Sean holds a W2 job in the finance sector and began his real estate investing journey shortly after earning his MBA. Unfortunately, it could not have begun at a worse time … anyone remember 2007 … but even the recession provided worthy lessons. Sean stayed in the game continuing to find his place, progressing from flipping to owning single and multi-family rentals to now funding opportunities through syndications. While Sean is still heavily invested in the equities market and holds a small portfolio of rentals, he strongly believes passive investing is the best way to offset the cyclical nature of traditional investment vehicles as well as avoid the headaches of direct property ownership. Through consistent cash flow, long term yield and available tax benefits, the diversification offered with passive investing brings a welcomed balance to an otherwise turbulent investing scheme. What Sean likes most about the syndication space is that the investment opportunities are not “one size fits all” and the community of investors genuinely want to help.

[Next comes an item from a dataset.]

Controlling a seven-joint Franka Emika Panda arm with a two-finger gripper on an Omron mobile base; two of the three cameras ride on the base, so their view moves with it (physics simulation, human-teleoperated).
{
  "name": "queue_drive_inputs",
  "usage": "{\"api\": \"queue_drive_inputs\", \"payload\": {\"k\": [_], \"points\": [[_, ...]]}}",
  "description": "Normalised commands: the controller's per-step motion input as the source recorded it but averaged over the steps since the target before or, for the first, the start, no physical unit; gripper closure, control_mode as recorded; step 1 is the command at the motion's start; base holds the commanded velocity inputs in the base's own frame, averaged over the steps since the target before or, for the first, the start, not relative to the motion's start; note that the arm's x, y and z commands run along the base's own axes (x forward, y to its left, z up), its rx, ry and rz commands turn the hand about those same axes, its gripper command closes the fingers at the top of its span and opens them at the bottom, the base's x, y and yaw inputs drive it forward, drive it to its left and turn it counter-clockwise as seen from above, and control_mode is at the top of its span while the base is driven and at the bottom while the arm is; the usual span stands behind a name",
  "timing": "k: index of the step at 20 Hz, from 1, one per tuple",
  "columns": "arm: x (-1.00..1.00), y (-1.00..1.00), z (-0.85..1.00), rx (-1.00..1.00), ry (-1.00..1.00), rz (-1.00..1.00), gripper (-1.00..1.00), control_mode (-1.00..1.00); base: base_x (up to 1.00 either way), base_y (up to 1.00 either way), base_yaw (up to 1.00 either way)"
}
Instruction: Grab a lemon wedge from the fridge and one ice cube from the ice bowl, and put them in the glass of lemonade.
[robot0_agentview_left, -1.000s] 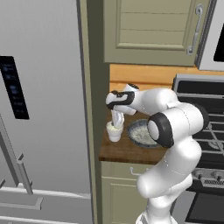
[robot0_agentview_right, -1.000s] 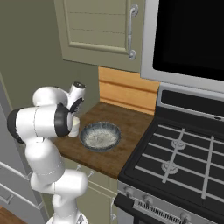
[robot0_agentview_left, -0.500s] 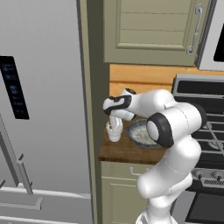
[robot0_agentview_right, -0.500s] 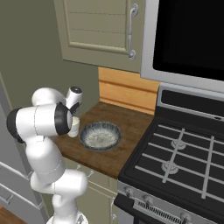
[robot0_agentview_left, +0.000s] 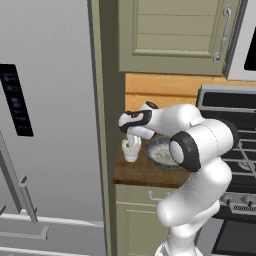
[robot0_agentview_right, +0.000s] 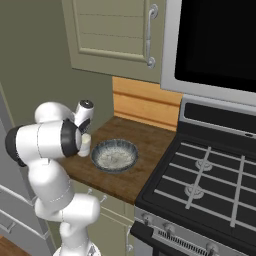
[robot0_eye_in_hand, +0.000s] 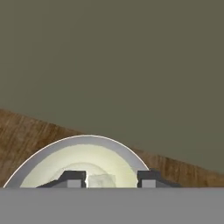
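Note:
The glass of lemonade (robot0_agentview_left: 131, 151) stands on the wooden counter beside the fridge (robot0_agentview_left: 45, 125), its pale yellow inside (robot0_eye_in_hand: 87, 159) right below the hand. My gripper (robot0_agentview_left: 132, 139) points down into the cup's mouth. In the hand view the gripper (robot0_eye_in_hand: 111, 179) has its jaws apart. A whitish ice cube (robot0_eye_in_hand: 101, 180) lies between them against the left finger, with a gap to the right finger. The ice bowl (robot0_agentview_left: 161, 153) sits just right of the cup and also appears as the grey ice bowl (robot0_agentview_right: 114, 155). The lemon wedge is out of view.
An olive side panel (robot0_eye_in_hand: 113, 65) rises right behind the cup. A black stove (robot0_agentview_right: 210, 170) fills the counter's right side, with a microwave (robot0_agentview_right: 215, 40) above it. Upper cabinets (robot0_agentview_left: 170, 35) hang over the counter (robot0_agentview_right: 135, 180).
The hand has come down from above the cup to its mouth. The jaws have widened.

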Motion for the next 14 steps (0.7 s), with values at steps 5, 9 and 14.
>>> {"api": "queue_drive_inputs", "payload": {"k": [5, 9, 14], "points": [[-0.03, -0.19, 0.70, 0.00, -0.13, 0.00, -1.00, -1.00, 0.00, 0.00, 0.00], [-0.11, -0.04, 0.34, 0.00, -0.10, 0.00, -1.00, -1.00, 0.00, 0.00, 0.00], [-0.74, -0.18, 0.24, 0.00, -0.02, -0.02, -1.00, -1.00, 0.00, 0.00, 0.00]]}}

He earned a B.S. in Finance from Iowa State University in 1995 and a MBA from Otterbein University in 2007. Sean has lived in eight states but has called Ohio home for the last 20+.  When not attending his children’s various school/sporting events, Sean can be found running, golfing, shooting or fly-fishing.

Patrick Wills

Chief Information Officer, Advisory Partner

An active real estate investor since 2017, Patrick Wills’ investing journey began like many others – after reading the “purple book” by Robert Kiyosaki. Patrick started with single family rentals, and while they performed well, he quickly realized their inability to scale efficiently while remaining passive. He discovered syndications via podcasts and local meetups and never looked back. He joined Left Field Investors in 2022 as a member and has quickly become an integral part of the team as Vice President of Technology.

An I.T. Systems Engineer by trade, he experienced the limitations of traditional Wall Street investing firsthand in his career and knew there had to be a better way to truly have financial freedom.

Unfortunately, that better way is inaccessible to those who need it most. His mission is to make alternative investments accessible to everyone who seeks to take control of their financial future and to pursue their passions in life.